Looking ahead, CarGurus provided optimistic guidance for FY2024, anticipating adjusted EPS in the range of $1.67 to $1.73, higher than the estimated $1.64. Moreover, the company expects sales between $885.000 million and $905.000 million, compared to the projected $883.61 million. This positive outlook reflects their commitment to driving adoption, engagement, and retention across their platform, supported by a customer-centric approach that aims to provide valuable insights and tools to dealer partners. As a result of these strong projections, CarGurus shares rose by 4.9% and were trading at $35.00 on Friday.

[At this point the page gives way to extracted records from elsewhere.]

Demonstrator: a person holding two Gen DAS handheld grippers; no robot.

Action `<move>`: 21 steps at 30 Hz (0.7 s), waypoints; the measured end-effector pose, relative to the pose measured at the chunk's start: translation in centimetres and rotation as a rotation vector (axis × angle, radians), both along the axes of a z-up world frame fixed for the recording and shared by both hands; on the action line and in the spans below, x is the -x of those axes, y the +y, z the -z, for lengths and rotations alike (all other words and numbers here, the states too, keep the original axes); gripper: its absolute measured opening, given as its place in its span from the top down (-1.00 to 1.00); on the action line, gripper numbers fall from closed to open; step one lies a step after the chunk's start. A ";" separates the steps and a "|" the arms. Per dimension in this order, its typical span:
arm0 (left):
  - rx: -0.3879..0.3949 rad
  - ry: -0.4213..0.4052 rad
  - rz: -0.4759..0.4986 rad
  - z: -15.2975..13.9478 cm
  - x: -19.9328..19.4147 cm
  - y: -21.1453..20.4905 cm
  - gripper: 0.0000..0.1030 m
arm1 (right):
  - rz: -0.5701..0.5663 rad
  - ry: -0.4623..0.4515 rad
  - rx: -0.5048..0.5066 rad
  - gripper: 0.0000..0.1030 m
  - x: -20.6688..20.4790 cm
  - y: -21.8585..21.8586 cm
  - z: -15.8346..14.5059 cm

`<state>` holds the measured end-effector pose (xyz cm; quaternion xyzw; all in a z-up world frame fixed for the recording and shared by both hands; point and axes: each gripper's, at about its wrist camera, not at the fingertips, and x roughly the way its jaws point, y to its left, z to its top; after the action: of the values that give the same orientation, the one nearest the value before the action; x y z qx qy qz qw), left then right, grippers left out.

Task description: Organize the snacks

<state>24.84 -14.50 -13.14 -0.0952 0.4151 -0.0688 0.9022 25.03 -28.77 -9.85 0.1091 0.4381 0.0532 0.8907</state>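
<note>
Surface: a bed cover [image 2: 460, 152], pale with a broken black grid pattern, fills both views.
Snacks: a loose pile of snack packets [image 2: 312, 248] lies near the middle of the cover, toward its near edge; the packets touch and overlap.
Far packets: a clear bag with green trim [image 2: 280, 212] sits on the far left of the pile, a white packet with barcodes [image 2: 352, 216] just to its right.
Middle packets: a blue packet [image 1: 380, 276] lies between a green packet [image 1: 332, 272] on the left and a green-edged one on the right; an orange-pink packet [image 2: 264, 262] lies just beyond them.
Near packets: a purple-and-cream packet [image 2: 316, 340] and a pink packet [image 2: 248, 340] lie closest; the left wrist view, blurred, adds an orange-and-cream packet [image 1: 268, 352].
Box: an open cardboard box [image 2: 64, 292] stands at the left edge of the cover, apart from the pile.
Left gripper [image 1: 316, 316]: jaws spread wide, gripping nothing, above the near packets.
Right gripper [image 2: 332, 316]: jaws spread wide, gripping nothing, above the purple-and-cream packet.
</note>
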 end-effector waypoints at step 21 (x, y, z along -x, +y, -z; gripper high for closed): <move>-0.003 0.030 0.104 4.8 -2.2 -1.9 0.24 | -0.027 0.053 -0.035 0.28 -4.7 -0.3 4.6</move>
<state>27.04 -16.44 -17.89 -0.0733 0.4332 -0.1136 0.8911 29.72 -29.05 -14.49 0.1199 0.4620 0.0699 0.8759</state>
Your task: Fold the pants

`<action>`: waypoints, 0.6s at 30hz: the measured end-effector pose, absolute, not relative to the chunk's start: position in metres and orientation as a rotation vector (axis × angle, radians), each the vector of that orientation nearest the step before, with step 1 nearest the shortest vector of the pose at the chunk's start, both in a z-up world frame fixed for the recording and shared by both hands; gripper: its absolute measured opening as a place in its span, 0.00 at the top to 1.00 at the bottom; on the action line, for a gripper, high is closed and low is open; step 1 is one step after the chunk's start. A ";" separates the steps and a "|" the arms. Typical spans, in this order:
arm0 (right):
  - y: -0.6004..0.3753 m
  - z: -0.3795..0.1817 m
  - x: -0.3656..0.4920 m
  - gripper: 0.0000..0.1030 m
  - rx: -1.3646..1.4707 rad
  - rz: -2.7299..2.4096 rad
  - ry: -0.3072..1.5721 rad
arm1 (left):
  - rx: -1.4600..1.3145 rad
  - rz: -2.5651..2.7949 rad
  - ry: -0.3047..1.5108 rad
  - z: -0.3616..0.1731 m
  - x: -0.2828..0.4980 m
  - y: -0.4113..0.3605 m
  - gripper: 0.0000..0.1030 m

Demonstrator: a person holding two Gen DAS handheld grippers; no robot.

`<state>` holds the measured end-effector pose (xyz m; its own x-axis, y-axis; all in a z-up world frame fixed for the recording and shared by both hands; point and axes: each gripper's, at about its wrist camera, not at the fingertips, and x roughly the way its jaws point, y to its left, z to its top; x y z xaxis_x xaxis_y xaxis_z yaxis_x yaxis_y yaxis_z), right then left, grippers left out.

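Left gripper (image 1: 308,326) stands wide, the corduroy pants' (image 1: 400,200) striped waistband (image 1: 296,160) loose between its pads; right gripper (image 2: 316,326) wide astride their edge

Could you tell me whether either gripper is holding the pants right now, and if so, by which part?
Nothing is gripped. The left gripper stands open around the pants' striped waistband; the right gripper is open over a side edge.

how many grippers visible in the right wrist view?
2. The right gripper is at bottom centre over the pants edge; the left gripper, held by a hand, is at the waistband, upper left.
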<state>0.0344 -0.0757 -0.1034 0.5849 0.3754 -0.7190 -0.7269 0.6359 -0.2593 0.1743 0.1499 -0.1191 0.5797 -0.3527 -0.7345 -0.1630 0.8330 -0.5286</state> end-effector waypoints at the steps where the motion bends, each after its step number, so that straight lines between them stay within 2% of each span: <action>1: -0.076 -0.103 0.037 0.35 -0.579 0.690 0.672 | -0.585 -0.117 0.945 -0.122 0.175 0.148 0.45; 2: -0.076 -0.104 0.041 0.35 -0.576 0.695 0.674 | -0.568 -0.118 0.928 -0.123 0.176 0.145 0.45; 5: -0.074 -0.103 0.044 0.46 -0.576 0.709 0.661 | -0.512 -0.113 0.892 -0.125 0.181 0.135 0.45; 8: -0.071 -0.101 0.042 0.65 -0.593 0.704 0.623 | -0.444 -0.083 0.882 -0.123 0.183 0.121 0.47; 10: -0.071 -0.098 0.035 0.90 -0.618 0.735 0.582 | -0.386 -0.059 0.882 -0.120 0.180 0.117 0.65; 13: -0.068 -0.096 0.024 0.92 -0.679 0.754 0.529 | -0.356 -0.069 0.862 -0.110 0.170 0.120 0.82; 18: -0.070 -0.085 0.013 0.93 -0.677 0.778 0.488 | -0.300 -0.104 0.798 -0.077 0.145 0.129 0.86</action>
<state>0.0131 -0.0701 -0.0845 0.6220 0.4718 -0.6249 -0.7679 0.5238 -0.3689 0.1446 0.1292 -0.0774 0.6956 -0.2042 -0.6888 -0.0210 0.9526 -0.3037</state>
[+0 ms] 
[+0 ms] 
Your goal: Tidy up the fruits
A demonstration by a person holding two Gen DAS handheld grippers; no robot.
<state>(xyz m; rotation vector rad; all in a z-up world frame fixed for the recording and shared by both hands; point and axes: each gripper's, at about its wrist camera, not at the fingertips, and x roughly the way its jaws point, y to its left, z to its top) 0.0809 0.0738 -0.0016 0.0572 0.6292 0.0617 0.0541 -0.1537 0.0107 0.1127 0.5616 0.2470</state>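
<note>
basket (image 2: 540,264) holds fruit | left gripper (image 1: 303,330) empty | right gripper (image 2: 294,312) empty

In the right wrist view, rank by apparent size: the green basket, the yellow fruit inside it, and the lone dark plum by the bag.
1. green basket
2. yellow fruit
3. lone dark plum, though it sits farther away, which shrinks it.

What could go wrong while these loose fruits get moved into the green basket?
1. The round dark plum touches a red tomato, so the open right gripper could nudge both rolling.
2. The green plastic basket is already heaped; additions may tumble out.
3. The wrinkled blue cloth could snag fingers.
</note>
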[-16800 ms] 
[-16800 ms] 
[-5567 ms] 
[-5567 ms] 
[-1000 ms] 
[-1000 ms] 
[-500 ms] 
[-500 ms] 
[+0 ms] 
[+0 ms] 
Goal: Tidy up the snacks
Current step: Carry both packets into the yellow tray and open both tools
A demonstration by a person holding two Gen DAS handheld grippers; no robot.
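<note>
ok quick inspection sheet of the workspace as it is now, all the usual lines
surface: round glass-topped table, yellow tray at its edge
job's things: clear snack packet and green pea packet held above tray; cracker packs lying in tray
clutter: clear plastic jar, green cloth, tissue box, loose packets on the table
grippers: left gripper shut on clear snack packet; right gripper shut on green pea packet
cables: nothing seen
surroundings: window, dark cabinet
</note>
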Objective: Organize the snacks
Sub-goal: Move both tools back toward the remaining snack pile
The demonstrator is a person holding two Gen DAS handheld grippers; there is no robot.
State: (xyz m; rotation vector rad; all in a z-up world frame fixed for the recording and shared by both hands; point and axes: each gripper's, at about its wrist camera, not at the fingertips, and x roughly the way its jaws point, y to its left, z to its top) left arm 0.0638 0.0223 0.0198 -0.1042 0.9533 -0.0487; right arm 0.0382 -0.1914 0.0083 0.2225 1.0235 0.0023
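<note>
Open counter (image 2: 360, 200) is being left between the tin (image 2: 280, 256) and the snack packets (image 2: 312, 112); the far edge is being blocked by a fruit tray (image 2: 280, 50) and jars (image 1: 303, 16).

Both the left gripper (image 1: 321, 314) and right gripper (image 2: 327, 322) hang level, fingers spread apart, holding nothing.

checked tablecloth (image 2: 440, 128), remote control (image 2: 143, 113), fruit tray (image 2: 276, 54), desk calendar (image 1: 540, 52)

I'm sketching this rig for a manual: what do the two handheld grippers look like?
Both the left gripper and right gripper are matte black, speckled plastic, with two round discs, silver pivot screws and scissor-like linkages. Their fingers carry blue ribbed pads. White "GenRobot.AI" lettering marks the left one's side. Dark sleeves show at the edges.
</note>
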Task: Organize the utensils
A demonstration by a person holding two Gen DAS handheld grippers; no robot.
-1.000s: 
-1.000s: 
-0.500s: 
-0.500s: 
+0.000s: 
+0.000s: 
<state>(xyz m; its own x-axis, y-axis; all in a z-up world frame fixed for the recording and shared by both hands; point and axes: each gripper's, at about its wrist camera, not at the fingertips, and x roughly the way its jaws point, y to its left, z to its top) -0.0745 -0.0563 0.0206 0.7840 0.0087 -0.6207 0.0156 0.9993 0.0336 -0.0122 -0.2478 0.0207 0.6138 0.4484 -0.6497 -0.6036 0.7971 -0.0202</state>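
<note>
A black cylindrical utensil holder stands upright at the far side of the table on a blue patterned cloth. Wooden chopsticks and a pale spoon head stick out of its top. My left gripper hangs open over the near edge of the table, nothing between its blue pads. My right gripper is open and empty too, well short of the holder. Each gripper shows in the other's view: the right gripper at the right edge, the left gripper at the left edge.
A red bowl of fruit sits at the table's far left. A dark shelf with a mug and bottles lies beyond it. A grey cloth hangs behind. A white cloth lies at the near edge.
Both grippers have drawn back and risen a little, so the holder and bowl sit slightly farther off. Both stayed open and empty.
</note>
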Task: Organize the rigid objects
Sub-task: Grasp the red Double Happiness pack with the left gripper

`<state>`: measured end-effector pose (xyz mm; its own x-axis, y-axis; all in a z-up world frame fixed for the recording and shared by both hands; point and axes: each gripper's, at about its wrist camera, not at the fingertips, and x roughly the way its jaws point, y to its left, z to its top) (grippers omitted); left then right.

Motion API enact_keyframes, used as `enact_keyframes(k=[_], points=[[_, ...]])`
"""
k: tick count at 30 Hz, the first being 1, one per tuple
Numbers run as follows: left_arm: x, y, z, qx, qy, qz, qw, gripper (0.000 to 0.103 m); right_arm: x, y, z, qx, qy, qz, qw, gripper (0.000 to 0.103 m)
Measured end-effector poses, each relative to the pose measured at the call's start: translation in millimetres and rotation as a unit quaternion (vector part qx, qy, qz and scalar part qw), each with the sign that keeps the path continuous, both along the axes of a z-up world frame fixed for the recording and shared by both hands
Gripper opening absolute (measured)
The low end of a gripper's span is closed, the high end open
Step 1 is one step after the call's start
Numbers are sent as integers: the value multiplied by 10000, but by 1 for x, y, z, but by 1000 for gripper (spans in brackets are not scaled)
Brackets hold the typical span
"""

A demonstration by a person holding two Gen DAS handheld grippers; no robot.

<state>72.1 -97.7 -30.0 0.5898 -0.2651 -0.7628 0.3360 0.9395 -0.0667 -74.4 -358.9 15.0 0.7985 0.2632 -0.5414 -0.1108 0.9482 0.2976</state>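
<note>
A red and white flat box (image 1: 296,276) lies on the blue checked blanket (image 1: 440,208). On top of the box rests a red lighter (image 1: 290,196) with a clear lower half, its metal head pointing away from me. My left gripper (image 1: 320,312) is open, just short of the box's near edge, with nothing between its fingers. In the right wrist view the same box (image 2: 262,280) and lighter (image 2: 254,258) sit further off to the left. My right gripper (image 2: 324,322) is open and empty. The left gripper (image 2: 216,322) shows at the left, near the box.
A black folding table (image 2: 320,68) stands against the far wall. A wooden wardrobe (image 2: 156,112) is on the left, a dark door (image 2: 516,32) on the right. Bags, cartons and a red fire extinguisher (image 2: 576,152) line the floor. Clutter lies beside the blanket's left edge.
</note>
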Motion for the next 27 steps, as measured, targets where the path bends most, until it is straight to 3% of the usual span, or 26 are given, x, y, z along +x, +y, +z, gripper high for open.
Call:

Following the earnings announcement, several analysts revised their price targets for CarGurus stock. Jed Kelly from Oppenheimer maintained an Outperform rating and raised the price target from $32 to $44, while Tom White from DA Davidson maintained a Neutral stance and increased the price target from $26.5 to $38.5. Rajat Gupta from JP Morgan upheld an Overweight rating and raised the price target from $36 to $40, and Chris Pierce from Needham reiterated a Buy rating and elevated the price target from $27 to $39. These adjustments reflect analysts' confidence in CarGurus' performance and future prospects.